Desde hace un tiempo cojo habitualmente el autobús para ir a trabajar, ya que me resulta muy cómodo el trayecto, de 15 a 20 minutos en llegar desde Alcorcón al centro de Madrid, me da más libertad de movimientos, pues no tengo que estar pendiente del coche, y me ofrece tiempo para leer, repasar la agenda, o simplemente observar el paisaje absorto en mis pensamientos, pero hay un hecho que vengo observando que dice mucho de la sociedad en que vivimos; yo me siento tranquilamente y comienzo a leer, por ejemplo, la biografía de Orson Welles que el diario El País regaló junto con un dvd de esa enorme película que es Ciudadano Kane, hace un par de de Domingos y detrás de mí una joven llama con su teléfono móvil a alguien a quien le da una charla absolutamente banal que, muy a mi pesar escucho enterita desconcentrado totalmente de mi placentera lectura, y que termina con un "bueno, ahora nos vemos". Tras esa llamada se suceden dos más del mismo trivial índole de las que yo soy testigo en contra de mi voluntad, hasta que el bus nos lleva a nuestro destino.
Estoy siendo testigo de hechos como este todos los días, en el metro creo que no hay cobertura afortunadamente, y, ya se sabe, encima con el móvil se levanta la voz más de lo habitual y está enterándose todo el mundo de aspectos de la vida de los demás que seguramente no les importe lo más mínimo.
Este hecho se da más entre los más jóvenes, aunque también encuentras personas más maduras exhibiendo verbalmente sus anécdotas o experiencias ante el prójimo como pensando "¿Os dais cuenta de lo guay que es mi vida social?" o "Que de amigos tengo", me alegro, pienso yo, pero ¿a quien le importa?, yo sólo quiero leer un poco y llegar con tiempo al curro.

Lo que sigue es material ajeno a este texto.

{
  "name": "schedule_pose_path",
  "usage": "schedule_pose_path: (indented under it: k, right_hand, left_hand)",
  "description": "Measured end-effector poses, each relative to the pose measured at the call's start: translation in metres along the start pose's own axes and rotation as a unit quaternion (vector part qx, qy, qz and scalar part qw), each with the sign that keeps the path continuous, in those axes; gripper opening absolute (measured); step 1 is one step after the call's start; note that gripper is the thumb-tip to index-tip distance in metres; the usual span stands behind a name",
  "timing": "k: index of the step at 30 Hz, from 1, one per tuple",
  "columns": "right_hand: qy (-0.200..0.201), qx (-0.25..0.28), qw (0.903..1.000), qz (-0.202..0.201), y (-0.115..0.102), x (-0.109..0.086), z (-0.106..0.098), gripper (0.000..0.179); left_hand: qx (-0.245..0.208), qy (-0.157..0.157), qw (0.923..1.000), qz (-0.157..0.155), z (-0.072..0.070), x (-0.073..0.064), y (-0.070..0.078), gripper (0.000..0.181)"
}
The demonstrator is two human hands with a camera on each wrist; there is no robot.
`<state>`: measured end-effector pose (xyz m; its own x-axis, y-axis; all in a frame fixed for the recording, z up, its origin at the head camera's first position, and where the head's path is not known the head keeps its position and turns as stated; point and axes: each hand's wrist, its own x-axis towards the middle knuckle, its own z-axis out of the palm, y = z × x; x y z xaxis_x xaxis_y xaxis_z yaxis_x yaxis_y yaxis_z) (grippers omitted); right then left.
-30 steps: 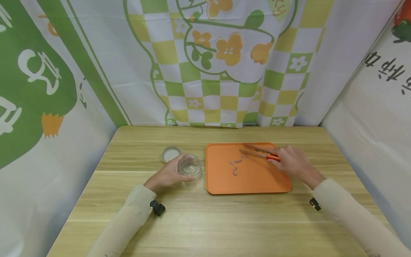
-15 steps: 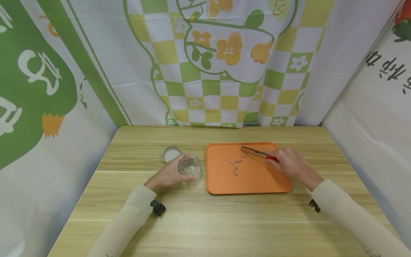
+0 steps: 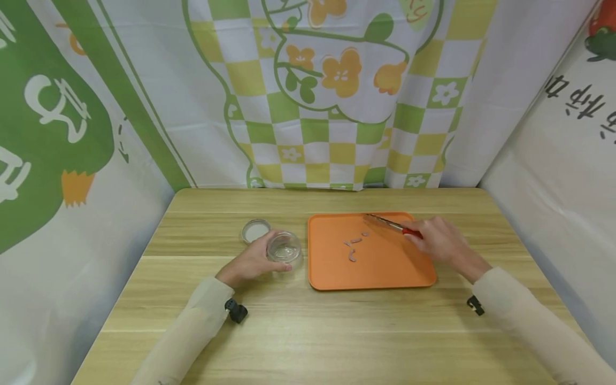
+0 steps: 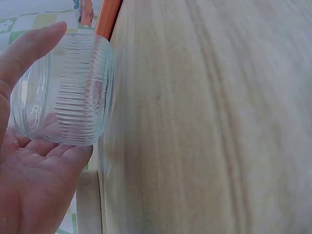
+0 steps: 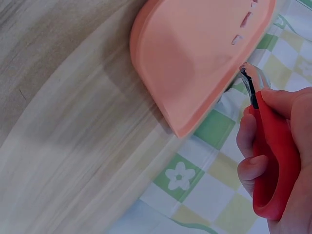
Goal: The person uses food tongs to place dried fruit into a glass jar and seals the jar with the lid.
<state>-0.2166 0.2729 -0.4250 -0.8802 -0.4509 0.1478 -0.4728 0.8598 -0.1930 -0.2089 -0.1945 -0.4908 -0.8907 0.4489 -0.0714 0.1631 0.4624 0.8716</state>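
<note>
My left hand [image 3: 252,261] holds a clear glass jar [image 3: 285,248] upright, its mouth uncovered, left of the orange tray [image 3: 380,272]. In the left wrist view, thumb and fingers lie around the ribbed jar [image 4: 80,97]. Several small pinkish-brown curved pieces [image 3: 353,256] lie on the tray. My right hand [image 3: 440,239] grips red-handled metal tongs [image 3: 389,222] above the tray's far right part. The arms of the tongs look pressed together, with no piece visible between the tips. The right wrist view shows fingers wrapped around the red handles [image 5: 285,161].
A round jar lid [image 3: 255,231] lies on the wooden table [image 3: 308,331] behind the left hand. Patterned curtain [image 3: 313,133] hangs along the table's back edge, and printed sheets stand at both sides.
The tongs' arms were spread a second ago and came together; their tips then moved slightly right and back. The left hand, jar and tray pieces stay in place.
</note>
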Motion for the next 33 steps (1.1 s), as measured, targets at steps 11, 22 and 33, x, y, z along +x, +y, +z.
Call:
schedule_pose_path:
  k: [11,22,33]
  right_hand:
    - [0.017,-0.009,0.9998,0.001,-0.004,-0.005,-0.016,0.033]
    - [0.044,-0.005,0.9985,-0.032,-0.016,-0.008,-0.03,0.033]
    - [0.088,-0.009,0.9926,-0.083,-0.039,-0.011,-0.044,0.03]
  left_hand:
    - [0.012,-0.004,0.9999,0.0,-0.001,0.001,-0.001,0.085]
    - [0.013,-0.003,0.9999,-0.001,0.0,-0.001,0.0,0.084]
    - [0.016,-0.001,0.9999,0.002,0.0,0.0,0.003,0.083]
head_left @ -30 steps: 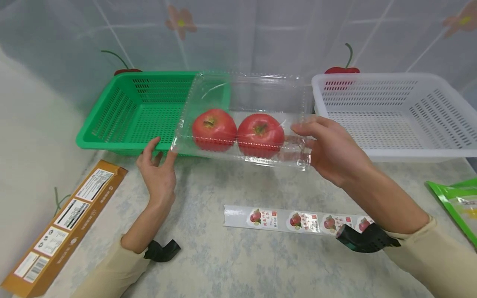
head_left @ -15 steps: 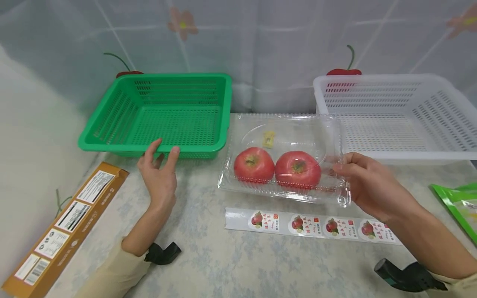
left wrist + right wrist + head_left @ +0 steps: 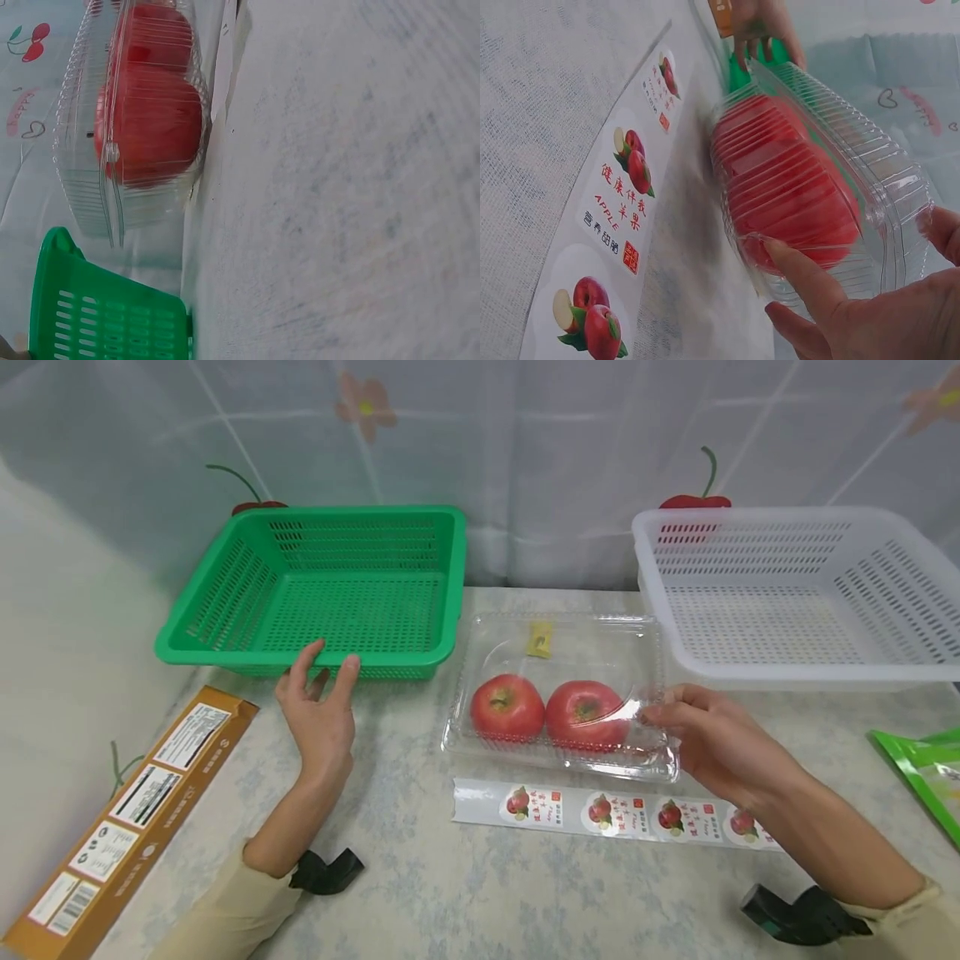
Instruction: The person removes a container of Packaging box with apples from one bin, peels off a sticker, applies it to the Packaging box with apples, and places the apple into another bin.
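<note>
A clear plastic clamshell container (image 3: 570, 768) with two red apples (image 3: 507, 707) inside is low over the tabletop between the two baskets. My right hand (image 3: 712, 739) pinches its right end, thumb on the upper side and fingers along the lower part, as the right wrist view shows. The lid is down over the apples (image 3: 787, 187). My left hand (image 3: 318, 718) is at the front rim of the green basket (image 3: 352, 547), fingers spread and loosely bent with fingertips right at the rim. In the left wrist view the green basket (image 3: 112, 315) stands below the container (image 3: 124, 202).
A strip of apple stickers (image 3: 600, 814) lies just in front of the container. A white basket (image 3: 795, 672) stands back right, and a green packet (image 3: 922, 777) lies right. An orange-brown carton (image 3: 135, 818) lies left. Something small and yellow (image 3: 539, 639) shows through the clear lid.
My right hand has carried the container from over the green basket's right side rightward and down to the table, then slightly back left. My left hand has stayed at the rim.
</note>
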A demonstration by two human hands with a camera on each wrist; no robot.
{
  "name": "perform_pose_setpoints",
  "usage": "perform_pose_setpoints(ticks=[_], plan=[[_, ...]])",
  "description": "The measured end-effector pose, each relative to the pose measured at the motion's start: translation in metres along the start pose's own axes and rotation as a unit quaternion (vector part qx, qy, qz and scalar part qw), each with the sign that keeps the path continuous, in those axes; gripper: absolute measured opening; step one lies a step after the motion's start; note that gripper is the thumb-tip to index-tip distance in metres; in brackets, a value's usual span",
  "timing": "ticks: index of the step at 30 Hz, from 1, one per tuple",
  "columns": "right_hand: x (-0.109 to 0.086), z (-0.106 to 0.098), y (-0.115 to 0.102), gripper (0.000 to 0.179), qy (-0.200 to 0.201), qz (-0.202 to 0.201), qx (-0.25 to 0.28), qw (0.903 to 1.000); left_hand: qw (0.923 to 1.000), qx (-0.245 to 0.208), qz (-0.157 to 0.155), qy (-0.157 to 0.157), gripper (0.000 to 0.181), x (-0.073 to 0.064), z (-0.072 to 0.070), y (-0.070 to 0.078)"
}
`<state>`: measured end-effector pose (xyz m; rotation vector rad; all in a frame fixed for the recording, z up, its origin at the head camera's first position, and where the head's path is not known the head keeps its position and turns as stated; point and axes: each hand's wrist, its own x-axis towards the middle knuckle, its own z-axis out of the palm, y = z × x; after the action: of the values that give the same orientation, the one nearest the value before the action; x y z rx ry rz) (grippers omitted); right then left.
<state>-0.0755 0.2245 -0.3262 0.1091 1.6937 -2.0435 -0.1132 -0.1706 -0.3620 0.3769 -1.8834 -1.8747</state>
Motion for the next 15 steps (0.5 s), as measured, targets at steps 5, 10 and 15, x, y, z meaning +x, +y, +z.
perform_pose_setpoints(ticks=[5, 10, 15], plan=[[0.006, 0.001, 0.001, 0.032, 0.002, 0.012, 0.014, 0.9998, 1.0, 0.001, 0.004, 0.002, 0.044, 0.001, 0.0, 0.0], [0.01, -0.003, 0.003, 0.023, 0.004, 0.012, 0.021, 0.9997, 1.0, -0.004, 0.0, 0.002, 0.044, 0.0, 0.001, 0.0], [0.014, -0.005, 0.003, 0.026, 0.011, 0.017, -0.002, 0.9998, 1.0, -0.006, -0.004, 0.005, 0.044, 0.0, 0.001, 0.0]])
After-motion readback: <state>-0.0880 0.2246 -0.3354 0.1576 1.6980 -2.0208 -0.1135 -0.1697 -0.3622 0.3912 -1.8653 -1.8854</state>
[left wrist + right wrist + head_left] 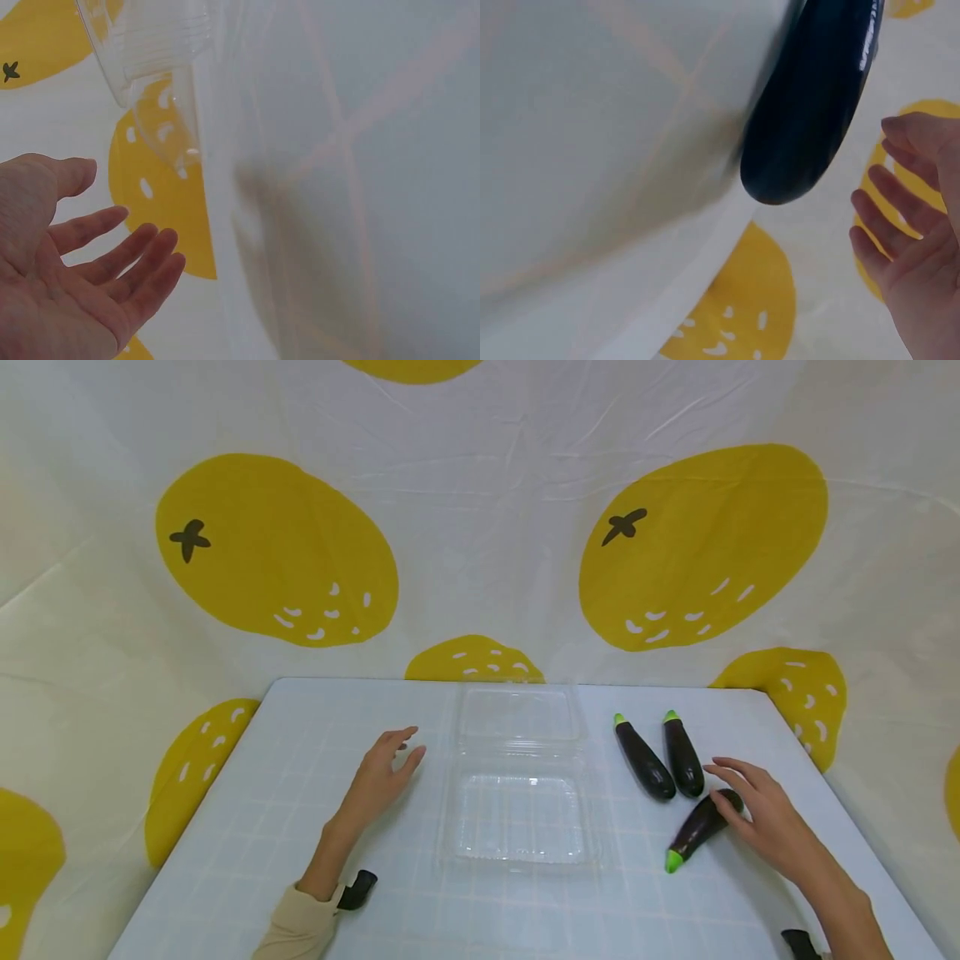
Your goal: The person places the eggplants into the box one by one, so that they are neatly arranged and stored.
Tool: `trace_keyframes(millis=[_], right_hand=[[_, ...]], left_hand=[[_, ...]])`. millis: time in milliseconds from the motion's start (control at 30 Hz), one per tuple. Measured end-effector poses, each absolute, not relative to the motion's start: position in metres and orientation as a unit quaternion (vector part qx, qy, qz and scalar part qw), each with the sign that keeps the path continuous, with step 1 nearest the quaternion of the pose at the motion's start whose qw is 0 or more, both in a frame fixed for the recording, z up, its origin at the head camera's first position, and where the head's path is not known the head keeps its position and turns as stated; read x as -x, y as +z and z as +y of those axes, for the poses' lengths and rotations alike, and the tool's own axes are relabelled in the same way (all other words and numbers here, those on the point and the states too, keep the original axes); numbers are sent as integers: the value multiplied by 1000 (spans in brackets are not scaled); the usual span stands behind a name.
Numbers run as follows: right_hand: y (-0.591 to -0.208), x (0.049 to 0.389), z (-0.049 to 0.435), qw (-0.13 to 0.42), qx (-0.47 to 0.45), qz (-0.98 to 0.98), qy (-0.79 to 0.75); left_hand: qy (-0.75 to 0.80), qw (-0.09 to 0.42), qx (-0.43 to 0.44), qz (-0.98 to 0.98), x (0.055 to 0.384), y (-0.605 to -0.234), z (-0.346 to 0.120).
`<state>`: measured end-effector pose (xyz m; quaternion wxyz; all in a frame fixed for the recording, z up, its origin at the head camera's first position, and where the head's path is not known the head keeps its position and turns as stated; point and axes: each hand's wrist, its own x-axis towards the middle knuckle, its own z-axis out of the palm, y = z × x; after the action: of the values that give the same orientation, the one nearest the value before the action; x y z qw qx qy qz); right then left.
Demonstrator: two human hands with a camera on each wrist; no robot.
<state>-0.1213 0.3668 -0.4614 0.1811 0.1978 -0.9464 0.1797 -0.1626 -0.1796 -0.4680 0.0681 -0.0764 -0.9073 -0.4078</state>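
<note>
Far L: pale cloth point(82, 635) w/ big yellow fruit prints, runs behind the table & round both sides. Table point(247, 827): white top, faint check lines.

Person's L arm comes in from the near edge, beige sleeve point(296, 922), blk unit point(357, 890) at the wrist. L hand point(378, 781) is over the table, L of the box. Fingers spread & a bit bent, thumb well apart, palm bare in L wrist view; holding nothing.

Ctr: clear plastic box point(517, 862), approx rectangular, base toward the person. Its lid point(517, 714) is folded back on the far side, reaching approx the table's far edge. Box sits btwn the two hands, near L hand.

R of box: 3 dark eggplants w/ green caps, all lying on the table. L eggplant point(645, 762) & mid eggplant point(683, 756) sit side by side, caps pointing away from the person, blunt ends close; can't tell if touching. Front eggplant point(699, 832) lies slantwise, cap toward the person & L, blunt end up by R hand.

R hand point(768, 814): thumb & fingers spread, slightly bent, over front eggplant's blunt end; pinching nothing. R wrist view shows a gap btwn hand & eggplant. Blk unit at that wrist too.
</note>
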Motion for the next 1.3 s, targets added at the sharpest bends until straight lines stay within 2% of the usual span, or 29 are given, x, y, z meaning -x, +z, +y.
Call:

Y todo esto me lleva a pensar si no nos estaremos convirtiendo en unos exhibicionistas al contar o sugerir en voz alta, a oidos de todos, lo interesante que son nuestras vidas o, lo que es aun peor, algo que ya sugería un eminente filósofo cuyo nombre no recuerdo: "Una de las mayores desgracias del ser humano es su incapacidad de estarse quieto, sin hacer nada". ¿Podemos estar sin hacer, aparentemente nada, obsevando, escuchando, pensando, interiorizando? Espero que sí , porque sino lo llevamos crudo crudito.